- Location: 41°58′31″N 87°41′58″W﻿ / ﻿41.97538°N 87.69933°W Endeavor Swedish Hospital, Chicago, Illinois, US
- Date: April 25, 2026 c. 10:50 a.m.
- Weapon: 10mm Glock pistol
- Deaths: 1
- Injured: 1
- Accused: Alphanso Talley

= 2026 Chicago Endeavor Swedish Hospital shooting =

Shooting of two police officers in Chicago, Illinois

On April 25, 2026, two police officers with the Chicago Police Department (CPD) were shot at the Endeavor Swedish Hospital in Chicago, Illinois. One officer was killed, and another was critically injured.

== Shooting ==
The suspect allegedly was arrested earlier in the day for robbery, and was receiving medical treatment at the Endeavor Swedish Hospital. He was being transported in the Albany Park community area by two municipal police officers.
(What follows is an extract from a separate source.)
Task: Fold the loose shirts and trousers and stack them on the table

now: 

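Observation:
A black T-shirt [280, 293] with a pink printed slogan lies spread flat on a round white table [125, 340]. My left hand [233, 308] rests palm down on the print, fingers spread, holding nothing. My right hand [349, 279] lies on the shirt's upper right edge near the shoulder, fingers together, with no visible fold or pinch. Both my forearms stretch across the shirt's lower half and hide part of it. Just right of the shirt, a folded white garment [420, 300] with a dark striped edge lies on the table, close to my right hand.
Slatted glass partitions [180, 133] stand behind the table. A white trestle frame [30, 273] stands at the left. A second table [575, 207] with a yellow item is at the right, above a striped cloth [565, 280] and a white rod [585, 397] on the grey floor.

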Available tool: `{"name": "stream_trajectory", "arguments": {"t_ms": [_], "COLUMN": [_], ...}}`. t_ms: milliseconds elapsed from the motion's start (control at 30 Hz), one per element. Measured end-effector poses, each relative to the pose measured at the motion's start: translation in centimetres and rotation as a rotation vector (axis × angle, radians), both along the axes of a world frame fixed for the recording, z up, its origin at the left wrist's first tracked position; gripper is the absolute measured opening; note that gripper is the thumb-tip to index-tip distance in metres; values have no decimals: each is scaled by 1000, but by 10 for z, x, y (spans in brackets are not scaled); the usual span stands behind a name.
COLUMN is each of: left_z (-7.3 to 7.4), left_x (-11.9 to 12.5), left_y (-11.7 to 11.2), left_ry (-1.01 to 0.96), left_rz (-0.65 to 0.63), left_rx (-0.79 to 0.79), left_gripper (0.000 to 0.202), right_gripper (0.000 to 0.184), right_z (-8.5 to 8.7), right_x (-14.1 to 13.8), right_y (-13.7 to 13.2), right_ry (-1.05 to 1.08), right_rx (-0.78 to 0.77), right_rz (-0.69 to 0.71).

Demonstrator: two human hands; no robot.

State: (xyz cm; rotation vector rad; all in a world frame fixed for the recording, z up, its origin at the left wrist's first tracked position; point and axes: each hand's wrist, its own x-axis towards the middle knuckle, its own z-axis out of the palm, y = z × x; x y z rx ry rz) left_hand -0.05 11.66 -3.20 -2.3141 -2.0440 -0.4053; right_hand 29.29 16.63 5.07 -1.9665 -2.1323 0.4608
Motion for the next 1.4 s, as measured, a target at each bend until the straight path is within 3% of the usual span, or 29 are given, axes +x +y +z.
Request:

He hid a 10mm Glock pistol under a blanket, then shot the officers who were transporting him, killing one and injuring another, then escaped into nearby homes. The suspect was captured by a Chicago Police SWAT team.

== Victims ==
John Bartholomew, a 38-year-old who had been with the Chicago Police Department for ten years, was killed, and another officer was critically injured.

== Accused ==
Alphanso Talley, a 26-year-old convicted felon, was charged with the murder of Bartholomew and the attempted murder of a second police officer. Talley had been arrested earlier the day of the shooting for robbing a convenience store and pistol-whipping a clerk. He had previously been arrested for armed robbery and carjacking in April 2025, and was released on electronic monitoring.

An Indiana woman was also charged in relation to the incident, for making false statements about purchasing the gun used in the shooting.